## Required work
An exact copy of all the data is required.

## Data segment

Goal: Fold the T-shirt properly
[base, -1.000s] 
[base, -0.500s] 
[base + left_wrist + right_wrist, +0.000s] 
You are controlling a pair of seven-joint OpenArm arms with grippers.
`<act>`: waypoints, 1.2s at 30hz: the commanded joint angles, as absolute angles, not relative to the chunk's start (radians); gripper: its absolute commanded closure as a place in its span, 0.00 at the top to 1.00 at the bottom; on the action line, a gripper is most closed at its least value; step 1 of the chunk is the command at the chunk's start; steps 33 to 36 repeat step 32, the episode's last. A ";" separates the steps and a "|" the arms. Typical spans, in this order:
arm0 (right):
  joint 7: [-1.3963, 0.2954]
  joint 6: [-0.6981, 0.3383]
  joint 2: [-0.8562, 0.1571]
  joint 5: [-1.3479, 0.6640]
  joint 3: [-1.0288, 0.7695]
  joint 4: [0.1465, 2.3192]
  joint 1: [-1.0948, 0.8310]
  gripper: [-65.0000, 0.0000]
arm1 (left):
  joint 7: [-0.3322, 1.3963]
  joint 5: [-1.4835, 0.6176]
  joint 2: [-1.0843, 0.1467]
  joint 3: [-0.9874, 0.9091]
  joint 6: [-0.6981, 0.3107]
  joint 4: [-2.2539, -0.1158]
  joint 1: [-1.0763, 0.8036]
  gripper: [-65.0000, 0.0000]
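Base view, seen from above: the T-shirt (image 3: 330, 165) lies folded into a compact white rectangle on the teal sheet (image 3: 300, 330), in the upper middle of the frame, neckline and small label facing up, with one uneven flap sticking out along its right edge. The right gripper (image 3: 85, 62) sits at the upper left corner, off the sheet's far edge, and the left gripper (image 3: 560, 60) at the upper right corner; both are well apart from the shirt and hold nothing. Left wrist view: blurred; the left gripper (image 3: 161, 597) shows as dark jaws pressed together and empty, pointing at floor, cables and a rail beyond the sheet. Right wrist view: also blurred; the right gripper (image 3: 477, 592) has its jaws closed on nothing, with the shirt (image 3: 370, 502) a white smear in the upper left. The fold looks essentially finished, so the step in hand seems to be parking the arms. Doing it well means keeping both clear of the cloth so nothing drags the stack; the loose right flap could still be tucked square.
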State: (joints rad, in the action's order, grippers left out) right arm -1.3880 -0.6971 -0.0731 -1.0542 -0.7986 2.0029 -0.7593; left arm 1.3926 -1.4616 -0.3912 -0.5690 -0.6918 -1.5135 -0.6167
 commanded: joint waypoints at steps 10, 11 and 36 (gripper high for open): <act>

## Expected output
Goal: Fold the T-shirt properly
[base, -1.000s] 
[base, -0.500s] 
[base + left_wrist + right_wrist, +0.000s] 
You are controlling a pair of seven-joint OpenArm arms with grippers.
`<act>`: waypoints, 1.2s at 30hz: the commanded joint angles, as absolute angles, not relative to the chunk's start (radians); gripper: its absolute commanded closure as a place in its span, 0.00 at the top to 1.00 at the bottom; on the action line, a gripper is most closed at its least value; step 1 of the chunk is the command at the chunk's start; steps 33 to 36 repeat step 32, the episode's last. A ";" separates the steps and a "|" the arms. Typical spans, in this order:
arm0 (right):
  joint 7: [-1.3963, 0.2954]
  joint 6: [-0.6981, 0.3383]
  joint 2: [-0.8562, 0.1571]
  joint 5: [-1.3479, 0.6640]
  joint 3: [-1.0288, 0.7695]
  joint 4: [0.1465, 2.3192]
  joint 1: [-1.0948, 0.8310]
  gripper: [-65.0000, 0.0000]
arm1 (left):
  joint 7: [-0.3322, 1.3963]
  joint 5: [-1.4835, 0.6176]
  joint 2: [-1.0843, 0.1467]
  joint 3: [-0.9874, 0.9091]
  joint 6: [-0.6981, 0.3107]
  joint 4: [-2.2539, -0.1158]
  joint 1: [-1.0763, 0.8036]
  gripper: [-65.0000, 0.0000]
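Base view, seen from above: the T-shirt (image 3: 330, 165) lies folded into a compact white rectangle on the teal sheet (image 3: 300, 330), in the upper middle of the frame, neckline and small label facing up, with one uneven flap sticking out along its right edge. The right gripper (image 3: 85, 62) sits at the upper left corner, off the sheet's far edge, and the left gripper (image 3: 560, 60) at the upper right corner; both are well apart from the shirt and hold nothing. Left wrist view: blurred; the left gripper (image 3: 161, 597) shows as dark jaws pressed together and empty, pointing at floor, cables and a rail beyond the sheet. Right wrist view: also blurred; the right gripper (image 3: 477, 592) has its jaws closed on nothing, with the shirt (image 3: 370, 502) a white smear in the upper left. The fold looks essentially finished, so the step in hand seems to be parking the arms. Doing it well means keeping both clear of the cloth so nothing drags the stack; the loose right flap could still be tucked square.
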State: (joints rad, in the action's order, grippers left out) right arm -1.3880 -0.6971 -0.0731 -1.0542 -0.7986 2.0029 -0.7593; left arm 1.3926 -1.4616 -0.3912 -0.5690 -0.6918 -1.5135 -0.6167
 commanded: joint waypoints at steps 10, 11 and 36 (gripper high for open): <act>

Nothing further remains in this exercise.